What you should do: Using the listing below, report each line holding the string "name".

::::

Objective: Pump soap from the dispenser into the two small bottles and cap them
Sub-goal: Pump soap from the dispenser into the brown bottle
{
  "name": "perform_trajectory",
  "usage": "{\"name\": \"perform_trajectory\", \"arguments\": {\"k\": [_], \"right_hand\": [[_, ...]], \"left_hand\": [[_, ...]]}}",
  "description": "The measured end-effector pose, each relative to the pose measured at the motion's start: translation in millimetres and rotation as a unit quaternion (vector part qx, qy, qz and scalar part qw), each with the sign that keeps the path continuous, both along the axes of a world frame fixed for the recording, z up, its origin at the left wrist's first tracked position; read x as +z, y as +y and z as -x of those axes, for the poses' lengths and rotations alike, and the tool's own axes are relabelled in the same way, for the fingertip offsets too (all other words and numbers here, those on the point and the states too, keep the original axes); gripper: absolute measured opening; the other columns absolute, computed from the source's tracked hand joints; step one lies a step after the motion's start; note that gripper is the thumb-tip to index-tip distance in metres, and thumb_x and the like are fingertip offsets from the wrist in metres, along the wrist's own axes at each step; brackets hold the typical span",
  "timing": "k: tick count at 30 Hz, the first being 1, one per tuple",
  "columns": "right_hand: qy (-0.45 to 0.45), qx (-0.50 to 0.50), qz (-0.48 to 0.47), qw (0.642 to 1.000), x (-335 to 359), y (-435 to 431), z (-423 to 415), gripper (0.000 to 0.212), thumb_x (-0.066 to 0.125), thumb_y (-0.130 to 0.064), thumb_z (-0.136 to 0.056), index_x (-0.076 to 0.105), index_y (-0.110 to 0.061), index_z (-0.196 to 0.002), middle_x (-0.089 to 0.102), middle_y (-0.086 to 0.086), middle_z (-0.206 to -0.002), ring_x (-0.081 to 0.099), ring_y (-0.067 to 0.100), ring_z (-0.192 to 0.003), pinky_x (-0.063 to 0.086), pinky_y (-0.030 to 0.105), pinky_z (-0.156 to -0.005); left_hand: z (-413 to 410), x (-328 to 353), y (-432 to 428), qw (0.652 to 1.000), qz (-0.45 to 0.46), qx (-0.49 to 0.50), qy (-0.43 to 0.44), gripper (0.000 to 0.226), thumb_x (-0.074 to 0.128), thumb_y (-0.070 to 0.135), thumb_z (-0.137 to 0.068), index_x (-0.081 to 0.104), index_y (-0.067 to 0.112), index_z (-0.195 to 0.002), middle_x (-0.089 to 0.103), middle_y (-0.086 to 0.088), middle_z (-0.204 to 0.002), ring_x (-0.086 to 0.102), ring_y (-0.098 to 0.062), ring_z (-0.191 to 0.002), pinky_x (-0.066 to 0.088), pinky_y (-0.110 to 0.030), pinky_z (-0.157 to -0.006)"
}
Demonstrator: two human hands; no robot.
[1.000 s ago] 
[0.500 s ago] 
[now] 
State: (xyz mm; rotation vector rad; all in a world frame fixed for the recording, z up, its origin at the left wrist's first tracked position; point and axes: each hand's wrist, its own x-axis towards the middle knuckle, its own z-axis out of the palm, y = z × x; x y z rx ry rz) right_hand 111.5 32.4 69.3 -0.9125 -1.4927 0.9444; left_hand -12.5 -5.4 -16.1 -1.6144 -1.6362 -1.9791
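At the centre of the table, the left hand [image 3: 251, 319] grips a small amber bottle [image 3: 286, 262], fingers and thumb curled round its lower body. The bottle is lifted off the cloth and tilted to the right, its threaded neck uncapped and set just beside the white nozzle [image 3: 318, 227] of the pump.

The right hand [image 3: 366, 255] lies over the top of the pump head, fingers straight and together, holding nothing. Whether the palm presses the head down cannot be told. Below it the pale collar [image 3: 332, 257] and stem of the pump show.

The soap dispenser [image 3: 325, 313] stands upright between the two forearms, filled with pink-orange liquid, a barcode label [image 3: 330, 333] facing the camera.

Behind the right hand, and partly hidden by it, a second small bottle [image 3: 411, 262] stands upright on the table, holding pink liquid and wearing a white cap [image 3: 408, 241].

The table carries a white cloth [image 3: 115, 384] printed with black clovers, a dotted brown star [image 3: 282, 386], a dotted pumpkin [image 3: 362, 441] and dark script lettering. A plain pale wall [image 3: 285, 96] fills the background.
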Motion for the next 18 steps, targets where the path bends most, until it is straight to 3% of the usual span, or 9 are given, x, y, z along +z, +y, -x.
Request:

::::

Exercise output:
  "name": "perform_trajectory",
  "usage": "{\"name\": \"perform_trajectory\", \"arguments\": {\"k\": [_], \"right_hand\": [[_, ...]], \"left_hand\": [[_, ...]]}}",

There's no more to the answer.